▶ Exercise details
Return all the lines below exactly as written. Drop every picture.
Content starts
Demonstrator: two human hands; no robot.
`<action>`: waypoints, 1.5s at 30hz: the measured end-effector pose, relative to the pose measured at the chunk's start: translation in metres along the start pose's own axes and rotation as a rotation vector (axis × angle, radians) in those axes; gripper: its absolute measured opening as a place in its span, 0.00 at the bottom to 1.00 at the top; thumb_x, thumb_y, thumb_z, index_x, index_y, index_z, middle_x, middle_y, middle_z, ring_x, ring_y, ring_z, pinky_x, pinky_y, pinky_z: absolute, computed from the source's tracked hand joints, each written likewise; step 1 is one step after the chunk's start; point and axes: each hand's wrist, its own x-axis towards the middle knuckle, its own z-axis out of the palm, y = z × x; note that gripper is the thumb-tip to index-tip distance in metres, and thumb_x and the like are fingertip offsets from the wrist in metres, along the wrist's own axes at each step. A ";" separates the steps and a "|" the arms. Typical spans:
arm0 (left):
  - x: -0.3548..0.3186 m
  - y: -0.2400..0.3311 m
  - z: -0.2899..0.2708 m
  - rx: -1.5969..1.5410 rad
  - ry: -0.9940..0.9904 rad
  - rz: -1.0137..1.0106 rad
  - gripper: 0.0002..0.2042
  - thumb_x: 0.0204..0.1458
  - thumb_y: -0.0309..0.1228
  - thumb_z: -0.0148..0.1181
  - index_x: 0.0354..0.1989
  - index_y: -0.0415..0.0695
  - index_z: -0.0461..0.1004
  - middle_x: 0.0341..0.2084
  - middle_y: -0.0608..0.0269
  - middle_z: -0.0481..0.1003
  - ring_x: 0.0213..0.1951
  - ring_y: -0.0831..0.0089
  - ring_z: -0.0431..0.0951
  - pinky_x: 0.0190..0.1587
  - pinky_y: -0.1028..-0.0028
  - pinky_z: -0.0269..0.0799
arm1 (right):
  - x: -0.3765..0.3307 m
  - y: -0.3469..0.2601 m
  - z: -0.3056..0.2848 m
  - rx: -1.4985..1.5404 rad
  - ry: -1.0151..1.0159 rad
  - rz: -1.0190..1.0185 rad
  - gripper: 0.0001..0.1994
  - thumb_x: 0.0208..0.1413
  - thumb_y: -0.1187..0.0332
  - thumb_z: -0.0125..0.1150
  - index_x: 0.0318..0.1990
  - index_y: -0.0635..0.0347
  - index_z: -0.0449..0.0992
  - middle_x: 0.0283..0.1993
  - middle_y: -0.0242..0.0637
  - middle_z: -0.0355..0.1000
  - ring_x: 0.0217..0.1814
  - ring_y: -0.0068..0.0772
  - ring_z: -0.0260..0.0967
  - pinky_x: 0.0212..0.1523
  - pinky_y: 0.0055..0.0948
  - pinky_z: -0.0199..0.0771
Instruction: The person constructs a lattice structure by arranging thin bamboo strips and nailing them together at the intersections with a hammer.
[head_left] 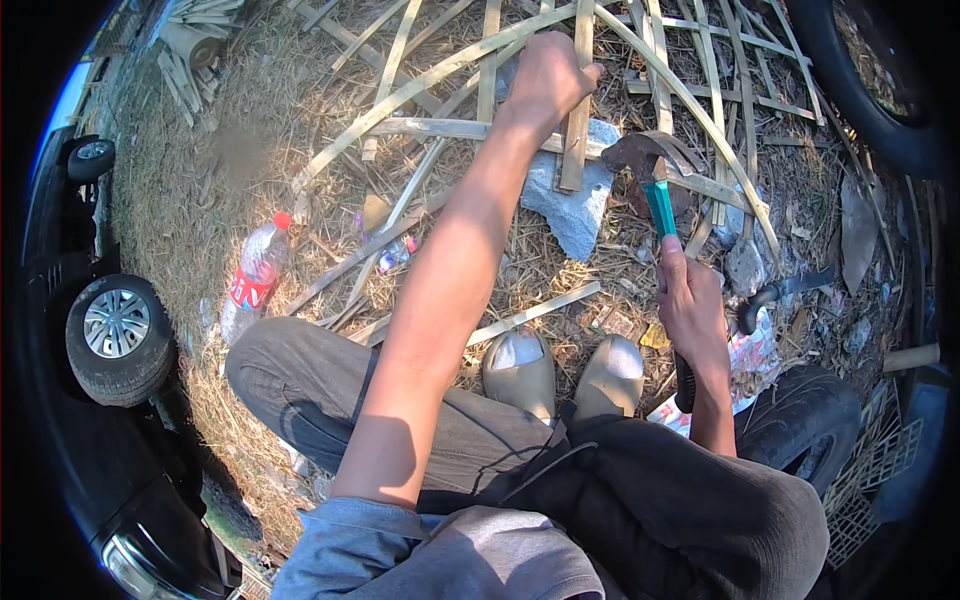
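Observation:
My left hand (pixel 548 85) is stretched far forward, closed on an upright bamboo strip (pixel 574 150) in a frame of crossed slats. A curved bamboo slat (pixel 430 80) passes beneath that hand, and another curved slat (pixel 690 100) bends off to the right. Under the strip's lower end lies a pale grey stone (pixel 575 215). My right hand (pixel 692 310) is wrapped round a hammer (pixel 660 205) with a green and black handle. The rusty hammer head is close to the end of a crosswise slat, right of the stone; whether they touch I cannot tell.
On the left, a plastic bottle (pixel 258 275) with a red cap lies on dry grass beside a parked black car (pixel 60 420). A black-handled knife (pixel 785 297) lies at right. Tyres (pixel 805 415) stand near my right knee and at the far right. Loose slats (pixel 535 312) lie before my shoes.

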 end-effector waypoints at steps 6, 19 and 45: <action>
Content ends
▶ Solution
Demonstrator: two human hands; no robot.
`<action>`: waypoints, 1.5s at 30hz: the measured end-effector pose, relative to the pose measured at the chunk's start: translation in metres along the start pose's own axes and rotation as a rotation vector (axis × angle, radians) in those axes; gripper: its absolute measured opening as a place in its span, 0.00 at the bottom to 1.00 at the top; thumb_x, thumb_y, thumb_z, index_x, index_y, index_z, middle_x, middle_y, middle_z, ring_x, ring_y, ring_z, pinky_x, pinky_y, pinky_z: absolute, computed from the source's tracked hand joints, each written likewise; step 1 is one step after the chunk's start; point and axes: each hand's wrist, its own x-axis towards the middle knuckle, its own z-axis out of the palm, y = z × x; note that gripper is the thumb-tip to index-tip distance in metres, and thumb_x and the like are fingertip offsets from the wrist in metres, along the wrist's own axes at each step. A ";" separates the steps and a "|" the arms. Typical spans:
arm0 (left):
  - x: -0.3548..0.3186 m
  - y: -0.2400..0.3311 m
  - z: -0.2899..0.2708 m
  - rx: -1.5969..1.5410 rad
  - ry: -0.9940..0.9904 rad
  - rz: -1.0137..1.0106 rad
  - gripper: 0.0002..0.2042
  - thumb_x: 0.0204..0.1458
  - thumb_y: -0.0309..0.1228
  - thumb_z: -0.0148..0.1181
  - index_x: 0.0354..0.1989
  - index_y: -0.0415..0.0695
  - index_z: -0.0461..0.1004
  - middle_x: 0.0341..0.2084
  - middle_y: -0.0608..0.0269
  - middle_z: -0.0481..0.1003
  - ring_x: 0.0213..0.1951
  - ring_y: -0.0831..0.0089
  - ring_z: -0.0431..0.0951
  - pinky_x: 0.0190..0.1587
  - pinky_y: -0.1028..-0.0028
  - pinky_z: -0.0269..0.0799
arm1 (right):
  - x: -0.3765..0.3307 m
  - y: -0.3469..0.2601 m
  - z: -0.3056..0.2848 m
  - rx: -1.4985..1.5404 rad
  - ry: -1.0151..1.0159 rad
  - rz: -1.0190..1.0185 rad
  - gripper: 0.0001..0.1994
  - thumb_x: 0.0208..0.1413
  - thumb_y: -0.1187..0.0332
  - thumb_z: -0.0125..0.1150
  - index_x: 0.0318..0.1990
  - index_y: -0.0635..0.0347
  - index_z: -0.0449..0.0992
  - middle_x: 0.0283..0.1993
  - middle_y: -0.0242..0.0637
  - middle_z: -0.0355..0.1000
  - ring_x: 0.0217..0.1814
  - ring_y: -0.0068..0.0772
  - ring_z: -0.0260..0.0967
  - pinky_x: 0.0212..0.1523
  - pinky_y: 0.0055..0.0948
  - pinky_z: -0.0199..0.0771
Instruction: The person constructs a lattice structure by arranging thin bamboo strips and nailing them together at the intersections with a hammer.
[head_left] 
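Observation:
My left hand (pixel 548 85) is stretched far forward, closed on an upright bamboo strip (pixel 574 150) in a frame of crossed slats. A curved bamboo slat (pixel 430 80) passes beneath that hand, and another curved slat (pixel 690 100) bends off to the right. Under the strip's lower end lies a pale grey stone (pixel 575 215). My right hand (pixel 692 310) is wrapped round a hammer (pixel 660 205) with a green and black handle. The rusty hammer head is close to the end of a crosswise slat, right of the stone; whether they touch I cannot tell.
On the left, a plastic bottle (pixel 258 275) with a red cap lies on dry grass beside a parked black car (pixel 60 420). A black-handled knife (pixel 785 297) lies at right. Tyres (pixel 805 415) stand near my right knee and at the far right. Loose slats (pixel 535 312) lie before my shoes.
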
 end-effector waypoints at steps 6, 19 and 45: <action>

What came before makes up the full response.